Social media platforms have been integral in ensuring Irish language speakers have a platform to explore their culture and identity, and communicate within a public sphere. 

Jamie Mac Uiginn, an Irish language advocate, explained how “we’re currently living in a world driven by relevance, especially on social media”. He went on to say: “This creates particular challenges to minority languages to survive but it also offers opportunities.
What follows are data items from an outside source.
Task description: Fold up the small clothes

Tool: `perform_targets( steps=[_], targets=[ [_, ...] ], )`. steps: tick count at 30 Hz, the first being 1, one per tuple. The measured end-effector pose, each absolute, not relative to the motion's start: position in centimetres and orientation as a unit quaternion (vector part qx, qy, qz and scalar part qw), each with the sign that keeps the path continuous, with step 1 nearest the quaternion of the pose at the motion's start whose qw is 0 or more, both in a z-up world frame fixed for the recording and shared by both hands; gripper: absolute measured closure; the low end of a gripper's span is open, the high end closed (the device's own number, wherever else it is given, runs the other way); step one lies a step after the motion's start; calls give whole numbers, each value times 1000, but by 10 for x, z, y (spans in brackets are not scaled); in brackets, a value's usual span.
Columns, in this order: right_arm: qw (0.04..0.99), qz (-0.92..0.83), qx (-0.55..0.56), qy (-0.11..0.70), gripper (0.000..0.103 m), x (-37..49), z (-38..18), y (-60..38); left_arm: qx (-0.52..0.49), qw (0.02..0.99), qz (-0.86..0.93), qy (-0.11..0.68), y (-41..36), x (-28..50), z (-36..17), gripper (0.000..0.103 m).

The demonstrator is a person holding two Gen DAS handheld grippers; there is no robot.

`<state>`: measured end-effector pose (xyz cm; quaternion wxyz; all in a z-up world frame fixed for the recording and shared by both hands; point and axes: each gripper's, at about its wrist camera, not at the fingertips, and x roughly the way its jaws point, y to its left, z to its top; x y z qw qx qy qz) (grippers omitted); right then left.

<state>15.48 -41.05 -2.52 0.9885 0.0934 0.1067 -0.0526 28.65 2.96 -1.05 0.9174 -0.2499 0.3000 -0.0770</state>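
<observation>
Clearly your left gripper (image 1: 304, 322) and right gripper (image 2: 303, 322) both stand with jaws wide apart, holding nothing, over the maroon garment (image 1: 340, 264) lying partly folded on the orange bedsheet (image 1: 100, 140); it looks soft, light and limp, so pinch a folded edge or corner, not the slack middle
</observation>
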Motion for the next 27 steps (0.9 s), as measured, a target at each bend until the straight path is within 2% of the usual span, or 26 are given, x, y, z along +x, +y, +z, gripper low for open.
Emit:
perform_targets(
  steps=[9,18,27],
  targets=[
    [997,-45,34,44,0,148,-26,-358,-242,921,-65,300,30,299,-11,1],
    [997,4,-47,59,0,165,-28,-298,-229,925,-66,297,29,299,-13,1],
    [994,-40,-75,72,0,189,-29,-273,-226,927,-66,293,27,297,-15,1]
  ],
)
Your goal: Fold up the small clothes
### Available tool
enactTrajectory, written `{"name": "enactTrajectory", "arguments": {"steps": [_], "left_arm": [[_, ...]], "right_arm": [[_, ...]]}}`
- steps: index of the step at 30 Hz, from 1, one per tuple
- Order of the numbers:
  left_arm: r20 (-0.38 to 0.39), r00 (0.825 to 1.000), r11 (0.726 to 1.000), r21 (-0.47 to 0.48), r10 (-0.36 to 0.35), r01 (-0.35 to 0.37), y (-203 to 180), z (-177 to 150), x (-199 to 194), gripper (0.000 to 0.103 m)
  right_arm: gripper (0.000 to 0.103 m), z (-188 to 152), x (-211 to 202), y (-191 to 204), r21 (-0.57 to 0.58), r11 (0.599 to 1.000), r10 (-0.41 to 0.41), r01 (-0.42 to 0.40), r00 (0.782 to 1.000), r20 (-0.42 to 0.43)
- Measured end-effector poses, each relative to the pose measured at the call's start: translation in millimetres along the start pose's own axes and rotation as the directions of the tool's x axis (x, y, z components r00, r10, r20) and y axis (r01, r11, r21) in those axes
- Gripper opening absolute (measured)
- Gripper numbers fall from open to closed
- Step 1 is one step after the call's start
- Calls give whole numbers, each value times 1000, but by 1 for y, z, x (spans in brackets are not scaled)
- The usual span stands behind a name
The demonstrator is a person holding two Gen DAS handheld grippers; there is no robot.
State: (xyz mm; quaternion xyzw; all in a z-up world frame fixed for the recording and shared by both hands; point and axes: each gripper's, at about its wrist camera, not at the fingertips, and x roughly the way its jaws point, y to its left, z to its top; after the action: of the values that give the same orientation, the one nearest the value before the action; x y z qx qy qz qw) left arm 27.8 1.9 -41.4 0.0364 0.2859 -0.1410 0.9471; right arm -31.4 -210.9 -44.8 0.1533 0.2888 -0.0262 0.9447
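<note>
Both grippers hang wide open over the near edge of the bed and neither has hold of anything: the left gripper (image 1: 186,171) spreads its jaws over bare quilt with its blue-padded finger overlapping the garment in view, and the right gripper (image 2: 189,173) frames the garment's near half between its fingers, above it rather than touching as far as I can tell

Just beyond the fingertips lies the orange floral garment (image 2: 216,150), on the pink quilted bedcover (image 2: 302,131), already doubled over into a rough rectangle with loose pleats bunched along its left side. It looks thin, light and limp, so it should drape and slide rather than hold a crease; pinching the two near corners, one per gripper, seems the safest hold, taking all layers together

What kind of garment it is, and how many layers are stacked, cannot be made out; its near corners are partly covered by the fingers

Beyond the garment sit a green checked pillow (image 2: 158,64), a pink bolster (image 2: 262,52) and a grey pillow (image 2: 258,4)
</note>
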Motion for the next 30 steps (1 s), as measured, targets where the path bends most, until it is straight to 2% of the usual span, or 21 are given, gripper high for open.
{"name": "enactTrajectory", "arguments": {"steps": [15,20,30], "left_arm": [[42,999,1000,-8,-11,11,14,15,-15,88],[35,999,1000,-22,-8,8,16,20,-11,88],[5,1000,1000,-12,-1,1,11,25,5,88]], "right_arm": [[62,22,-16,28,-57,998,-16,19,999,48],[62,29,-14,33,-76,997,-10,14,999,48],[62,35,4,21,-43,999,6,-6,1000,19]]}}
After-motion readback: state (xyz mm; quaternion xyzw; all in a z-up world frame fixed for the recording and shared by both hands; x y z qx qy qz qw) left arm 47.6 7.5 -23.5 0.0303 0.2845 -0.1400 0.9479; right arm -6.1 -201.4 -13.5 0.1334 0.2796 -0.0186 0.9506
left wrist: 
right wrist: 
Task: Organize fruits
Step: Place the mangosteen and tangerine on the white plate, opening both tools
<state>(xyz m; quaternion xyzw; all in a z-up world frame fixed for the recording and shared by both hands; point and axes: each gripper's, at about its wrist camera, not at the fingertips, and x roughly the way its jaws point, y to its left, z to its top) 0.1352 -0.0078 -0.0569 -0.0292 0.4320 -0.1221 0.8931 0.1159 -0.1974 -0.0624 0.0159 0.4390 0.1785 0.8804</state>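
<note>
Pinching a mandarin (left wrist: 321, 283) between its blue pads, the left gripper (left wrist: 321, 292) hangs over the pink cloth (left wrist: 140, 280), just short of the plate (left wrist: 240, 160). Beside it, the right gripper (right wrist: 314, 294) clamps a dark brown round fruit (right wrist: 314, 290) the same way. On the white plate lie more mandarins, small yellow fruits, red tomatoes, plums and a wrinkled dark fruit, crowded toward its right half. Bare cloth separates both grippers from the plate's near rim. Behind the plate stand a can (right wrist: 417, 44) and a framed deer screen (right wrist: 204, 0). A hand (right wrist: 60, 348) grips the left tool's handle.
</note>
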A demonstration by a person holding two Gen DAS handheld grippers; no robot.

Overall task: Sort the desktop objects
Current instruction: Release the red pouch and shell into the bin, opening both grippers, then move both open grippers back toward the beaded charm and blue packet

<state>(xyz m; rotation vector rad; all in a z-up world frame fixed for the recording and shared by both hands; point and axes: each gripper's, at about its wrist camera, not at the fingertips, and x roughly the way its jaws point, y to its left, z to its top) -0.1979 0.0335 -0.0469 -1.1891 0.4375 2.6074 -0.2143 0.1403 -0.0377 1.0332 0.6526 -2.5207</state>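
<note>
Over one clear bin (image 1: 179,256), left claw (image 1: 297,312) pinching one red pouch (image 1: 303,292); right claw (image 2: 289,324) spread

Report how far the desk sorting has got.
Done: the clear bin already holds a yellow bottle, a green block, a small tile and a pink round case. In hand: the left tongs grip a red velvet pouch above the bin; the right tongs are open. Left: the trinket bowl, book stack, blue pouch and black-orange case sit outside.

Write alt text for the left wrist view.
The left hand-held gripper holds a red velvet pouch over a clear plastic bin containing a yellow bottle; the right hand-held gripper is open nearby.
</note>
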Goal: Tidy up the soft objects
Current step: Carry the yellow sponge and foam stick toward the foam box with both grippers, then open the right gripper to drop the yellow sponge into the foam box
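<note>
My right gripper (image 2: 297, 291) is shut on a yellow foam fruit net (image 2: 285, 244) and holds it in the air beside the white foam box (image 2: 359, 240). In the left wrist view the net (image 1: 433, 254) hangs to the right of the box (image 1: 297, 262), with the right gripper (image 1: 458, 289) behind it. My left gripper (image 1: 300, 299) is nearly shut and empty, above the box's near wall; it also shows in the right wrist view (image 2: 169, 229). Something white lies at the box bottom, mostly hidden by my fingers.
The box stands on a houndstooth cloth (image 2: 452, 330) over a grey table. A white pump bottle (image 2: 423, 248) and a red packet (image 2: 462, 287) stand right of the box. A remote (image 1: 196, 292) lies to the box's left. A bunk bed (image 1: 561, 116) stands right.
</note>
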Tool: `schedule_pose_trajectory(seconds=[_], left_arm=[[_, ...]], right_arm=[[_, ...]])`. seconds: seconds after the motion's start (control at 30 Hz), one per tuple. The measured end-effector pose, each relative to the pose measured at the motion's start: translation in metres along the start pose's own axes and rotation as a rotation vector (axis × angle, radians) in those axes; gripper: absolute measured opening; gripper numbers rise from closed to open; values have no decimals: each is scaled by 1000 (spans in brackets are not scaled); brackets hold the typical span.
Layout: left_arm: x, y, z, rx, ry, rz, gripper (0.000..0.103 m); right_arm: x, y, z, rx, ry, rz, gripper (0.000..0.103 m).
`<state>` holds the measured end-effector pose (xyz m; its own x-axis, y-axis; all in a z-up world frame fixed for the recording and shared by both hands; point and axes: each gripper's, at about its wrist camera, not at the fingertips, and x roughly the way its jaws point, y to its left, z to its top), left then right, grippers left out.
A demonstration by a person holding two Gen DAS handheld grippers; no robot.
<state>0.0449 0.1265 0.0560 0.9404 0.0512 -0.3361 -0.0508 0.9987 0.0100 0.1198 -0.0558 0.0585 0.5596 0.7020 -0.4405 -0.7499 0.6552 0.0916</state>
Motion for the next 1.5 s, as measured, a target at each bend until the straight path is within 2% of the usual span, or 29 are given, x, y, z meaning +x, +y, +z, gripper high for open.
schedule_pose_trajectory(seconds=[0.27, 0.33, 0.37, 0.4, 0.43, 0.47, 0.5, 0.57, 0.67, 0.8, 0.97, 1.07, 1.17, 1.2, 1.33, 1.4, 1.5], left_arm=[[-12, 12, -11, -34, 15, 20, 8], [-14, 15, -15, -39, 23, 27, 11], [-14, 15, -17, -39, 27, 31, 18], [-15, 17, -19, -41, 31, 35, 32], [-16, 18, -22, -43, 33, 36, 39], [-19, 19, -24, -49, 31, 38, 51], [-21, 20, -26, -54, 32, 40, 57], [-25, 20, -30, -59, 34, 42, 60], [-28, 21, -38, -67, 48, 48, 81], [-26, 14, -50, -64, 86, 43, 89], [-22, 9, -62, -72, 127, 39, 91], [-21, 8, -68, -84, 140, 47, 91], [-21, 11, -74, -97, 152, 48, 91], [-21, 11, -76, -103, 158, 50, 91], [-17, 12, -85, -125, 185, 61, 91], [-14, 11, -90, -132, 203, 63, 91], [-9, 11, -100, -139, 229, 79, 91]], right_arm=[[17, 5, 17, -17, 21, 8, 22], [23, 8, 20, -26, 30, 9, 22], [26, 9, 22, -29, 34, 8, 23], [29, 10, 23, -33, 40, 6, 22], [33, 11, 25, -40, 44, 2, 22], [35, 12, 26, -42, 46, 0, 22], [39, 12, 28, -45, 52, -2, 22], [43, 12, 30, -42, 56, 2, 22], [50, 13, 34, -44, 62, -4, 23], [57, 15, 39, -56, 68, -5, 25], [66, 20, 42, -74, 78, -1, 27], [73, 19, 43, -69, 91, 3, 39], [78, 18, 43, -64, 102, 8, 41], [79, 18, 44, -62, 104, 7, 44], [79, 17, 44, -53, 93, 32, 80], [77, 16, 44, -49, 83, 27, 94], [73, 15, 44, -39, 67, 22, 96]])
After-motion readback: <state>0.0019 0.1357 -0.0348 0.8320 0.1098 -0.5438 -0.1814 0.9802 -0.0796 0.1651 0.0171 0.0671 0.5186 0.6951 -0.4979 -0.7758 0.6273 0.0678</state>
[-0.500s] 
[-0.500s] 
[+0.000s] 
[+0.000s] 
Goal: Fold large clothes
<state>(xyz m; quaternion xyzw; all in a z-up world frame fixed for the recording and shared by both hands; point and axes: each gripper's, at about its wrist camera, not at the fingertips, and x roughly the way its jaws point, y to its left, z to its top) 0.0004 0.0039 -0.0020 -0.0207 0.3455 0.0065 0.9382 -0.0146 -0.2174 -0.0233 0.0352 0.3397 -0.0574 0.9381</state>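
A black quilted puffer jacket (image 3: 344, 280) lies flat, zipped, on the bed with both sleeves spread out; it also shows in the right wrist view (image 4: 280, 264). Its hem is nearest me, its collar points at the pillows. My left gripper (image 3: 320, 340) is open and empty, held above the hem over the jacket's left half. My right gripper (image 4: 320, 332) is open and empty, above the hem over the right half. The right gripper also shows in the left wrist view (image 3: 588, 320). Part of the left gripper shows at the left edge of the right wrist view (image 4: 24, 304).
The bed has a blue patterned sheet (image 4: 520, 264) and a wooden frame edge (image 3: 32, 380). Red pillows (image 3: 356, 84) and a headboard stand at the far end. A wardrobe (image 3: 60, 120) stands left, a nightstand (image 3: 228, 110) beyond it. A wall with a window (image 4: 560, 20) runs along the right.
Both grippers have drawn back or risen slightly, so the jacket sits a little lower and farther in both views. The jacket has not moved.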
Many minority languages have flourished online, Irish being one of them.

“Gaeilgeoirí are able to create a ‘Cibear-Ghaeltacht’, a safe space for speaking the language if you will, without leaving the comfort of their own homes,” he said. 

“The phrase “you can’t be what you can’t see” can be modified to apply to the relevancy of minority languages – if you can’t see the language being used then what is the point in speaking it.

“Social media provides an outlet for people to see the language being used in new and innovative ways and thus proving that there is a point, reason, and relevancy in speaking it,” added Mac Uiginn.

Ceithleann Ní Dhuibhir Ní Dhúlacháin works with Gaelbhratach, a scheme run by Gael Linn which promotes the informal use of the Irish Language in primary and post-primary schools. 

She explained how the inclusion of the Irish language on social media platforms is “of great importance when it comes to normalising the language”. She talked about how children’s exposure to the language on a daily basis, not only through social media interaction but also on radio, television and other traditional media outlets helps to normalise the Irish language as an integral part of their day to day lives. 

Gael Linn are constantly creating content ‘as Gaeilge’ for their social media channels, and they encourage participating schools to include as much Irish as possible on their own social media, school websites or through their newsletters and correspondence with other schools.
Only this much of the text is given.